Es notoria la enorme crisis patrimonial de la Caja de Profesionales y la urgente necesidad de tomar las medidas de austeridad más intensas posibles para buscar revertir su situación, del mismo modo que se incorporaron aumentos en los aportes de los afiliados y cambios en las tasas de reemplazo de los futuros jubilados para contribuir a la sostenibilidad de la caja.
Pero, además, la normativa incluyó un subsidio muy significativo del Estado, es decir de parte de todos los uruguayos, para contribuir al sostenimiento de esa institución.
Por lo tanto, es directamente un escándalo que el Directorio por mayoría, haya votado esta asignación ilegal, pero además es totalmente contraria a la sensibilidad básica de entender la situación que se vive en esa institución.
Es necesario destacar la posición de los actuales presidente y vicepresidenta de la Caja de Profesionales, Daniel Alza y Virginia Romero, quienes, con total lógica y coherencia, votaron en contra de esta decisión. Del mismo modo, Blauco Rodríguez, también integrante del Directorio y ausente el día en que se votó esta barbaridad, ya anunció que votaría en sentido contrario para revertir la decisión adoptada.
Pero lo cierto es que se adoptó esta decisión con el voto decisivo de los representantes del gobierno y esto es particularmente grave.

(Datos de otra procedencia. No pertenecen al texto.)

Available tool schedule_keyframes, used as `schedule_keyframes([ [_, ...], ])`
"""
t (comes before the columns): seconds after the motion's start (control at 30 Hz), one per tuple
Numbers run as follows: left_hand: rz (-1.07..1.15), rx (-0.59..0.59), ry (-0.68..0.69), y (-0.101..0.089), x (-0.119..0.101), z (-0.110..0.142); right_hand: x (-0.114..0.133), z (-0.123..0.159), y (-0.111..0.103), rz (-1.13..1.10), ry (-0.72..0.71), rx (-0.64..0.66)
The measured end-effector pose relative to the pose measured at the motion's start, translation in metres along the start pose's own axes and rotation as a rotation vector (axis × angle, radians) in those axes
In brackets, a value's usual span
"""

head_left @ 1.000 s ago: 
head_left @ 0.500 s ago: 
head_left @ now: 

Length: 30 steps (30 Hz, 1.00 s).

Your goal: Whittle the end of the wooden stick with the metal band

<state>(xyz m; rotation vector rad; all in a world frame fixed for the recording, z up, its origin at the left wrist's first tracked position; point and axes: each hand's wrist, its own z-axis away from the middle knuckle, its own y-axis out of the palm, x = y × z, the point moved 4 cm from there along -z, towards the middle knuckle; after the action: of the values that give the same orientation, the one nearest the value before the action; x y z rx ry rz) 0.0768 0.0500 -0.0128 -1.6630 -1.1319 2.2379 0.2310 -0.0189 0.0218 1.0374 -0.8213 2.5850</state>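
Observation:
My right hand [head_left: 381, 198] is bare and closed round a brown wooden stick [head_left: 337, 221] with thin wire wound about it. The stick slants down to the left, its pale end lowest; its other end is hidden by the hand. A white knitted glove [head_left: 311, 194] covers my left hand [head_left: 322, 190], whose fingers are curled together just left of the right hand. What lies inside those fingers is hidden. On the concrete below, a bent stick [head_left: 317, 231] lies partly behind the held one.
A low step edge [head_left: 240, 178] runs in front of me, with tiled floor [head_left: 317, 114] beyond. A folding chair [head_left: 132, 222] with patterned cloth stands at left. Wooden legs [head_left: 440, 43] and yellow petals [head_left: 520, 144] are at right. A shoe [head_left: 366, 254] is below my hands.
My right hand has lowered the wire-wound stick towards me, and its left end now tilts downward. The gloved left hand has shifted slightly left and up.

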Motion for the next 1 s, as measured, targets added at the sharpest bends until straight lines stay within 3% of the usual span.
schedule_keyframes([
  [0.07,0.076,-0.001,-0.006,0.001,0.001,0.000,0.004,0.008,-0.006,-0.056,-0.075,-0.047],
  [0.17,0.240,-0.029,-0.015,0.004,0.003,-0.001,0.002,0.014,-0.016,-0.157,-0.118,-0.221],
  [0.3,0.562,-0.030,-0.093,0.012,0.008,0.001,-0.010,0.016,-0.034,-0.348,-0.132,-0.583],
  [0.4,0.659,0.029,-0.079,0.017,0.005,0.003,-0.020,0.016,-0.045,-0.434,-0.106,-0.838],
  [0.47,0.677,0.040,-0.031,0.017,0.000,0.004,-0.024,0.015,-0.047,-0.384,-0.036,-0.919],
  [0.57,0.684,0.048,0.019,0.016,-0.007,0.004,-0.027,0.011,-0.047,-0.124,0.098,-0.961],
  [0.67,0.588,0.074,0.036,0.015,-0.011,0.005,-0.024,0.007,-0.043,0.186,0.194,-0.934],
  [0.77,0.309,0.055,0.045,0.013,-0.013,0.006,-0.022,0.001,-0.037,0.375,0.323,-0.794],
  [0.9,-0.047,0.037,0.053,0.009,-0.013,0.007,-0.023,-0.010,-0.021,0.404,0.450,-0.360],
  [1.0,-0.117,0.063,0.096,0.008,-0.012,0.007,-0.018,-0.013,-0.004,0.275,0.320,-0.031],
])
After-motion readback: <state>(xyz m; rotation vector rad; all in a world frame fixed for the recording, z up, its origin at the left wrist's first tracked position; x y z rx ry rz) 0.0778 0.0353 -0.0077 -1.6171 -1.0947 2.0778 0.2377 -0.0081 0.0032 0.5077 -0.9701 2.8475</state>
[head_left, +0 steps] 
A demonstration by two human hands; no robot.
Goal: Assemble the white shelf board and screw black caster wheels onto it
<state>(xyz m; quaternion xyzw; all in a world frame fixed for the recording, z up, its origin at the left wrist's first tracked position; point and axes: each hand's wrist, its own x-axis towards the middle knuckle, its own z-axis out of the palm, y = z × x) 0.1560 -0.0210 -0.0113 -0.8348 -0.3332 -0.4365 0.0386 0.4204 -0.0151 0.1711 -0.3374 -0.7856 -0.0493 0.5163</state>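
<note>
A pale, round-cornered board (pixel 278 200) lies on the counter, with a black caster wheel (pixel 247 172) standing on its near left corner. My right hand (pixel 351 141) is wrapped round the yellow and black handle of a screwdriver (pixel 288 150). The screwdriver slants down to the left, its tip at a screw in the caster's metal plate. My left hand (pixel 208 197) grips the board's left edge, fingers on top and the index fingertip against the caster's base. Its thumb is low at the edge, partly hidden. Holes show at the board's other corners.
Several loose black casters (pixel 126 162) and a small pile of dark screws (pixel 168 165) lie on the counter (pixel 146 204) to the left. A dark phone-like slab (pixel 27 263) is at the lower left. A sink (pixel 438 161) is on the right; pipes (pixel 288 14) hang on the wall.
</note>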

Más grave aún, conocer pocos días después, que esta decisión se había adoptado sin el conocimiento del presidente de la República ni de sus ministros vinculados al tema, el ministro de Economía y el ministro de Trabajo y Seguridad Social.
Este hecho, lejos de salvar la responsabilidad política de lo ocurrido, es una demostración más de la falta de coherencia y coordinación en el ejercicio del gobierno entre sus diferentes autoridades.
Como era obvio y estaba en la “tapa del libro”, aunque la decisión demoró demasiado, los representantes del Poder Ejecutivo en el Directorio presentaron su renuncia.
Bueno hubiera sido que no ocurriera, sin embargo en la nota de renuncia de uno de los directores quedó en evidencia que la responsabilidad de esta decisión no fue sólo de los directores renunciantes, sino que se hizo referencia directa a que se siguieron las orientaciones de autoridades del Ministerio de Trabajo, lo que parece muy lógico.
Habida cuenta de que el ministro, según se dijo, no estaba enterado, entonces la responsabilidad recae en el director de Seguridad Social del MTSS, puesto que la gestión de las cajas paraestatales se coordina con ese jerarca en el ministerio.
Por lo tanto, el problema va más allá de la situación de los directores renunciantes; es más, resulta notoriamente injusto y preocupante que sólo asuman la responsabilidad estos y no quien tuvo la decisión efectiva y aconsejó a los directores de la Caja Profesional que votaran este disparate.
Por lo tanto, el gobierno no ha resuelto adecuadamente este problema, puesto que mantiene en su cargo al responsable jerárquico de este grave error. No es justo que sólo quienes integraban el Directorio renuncien, sin que exista ningún impacto sobre sus mandantes.
Pero, habida cuenta de los antecedentes en la gestión de gobierno, todo puede suceder.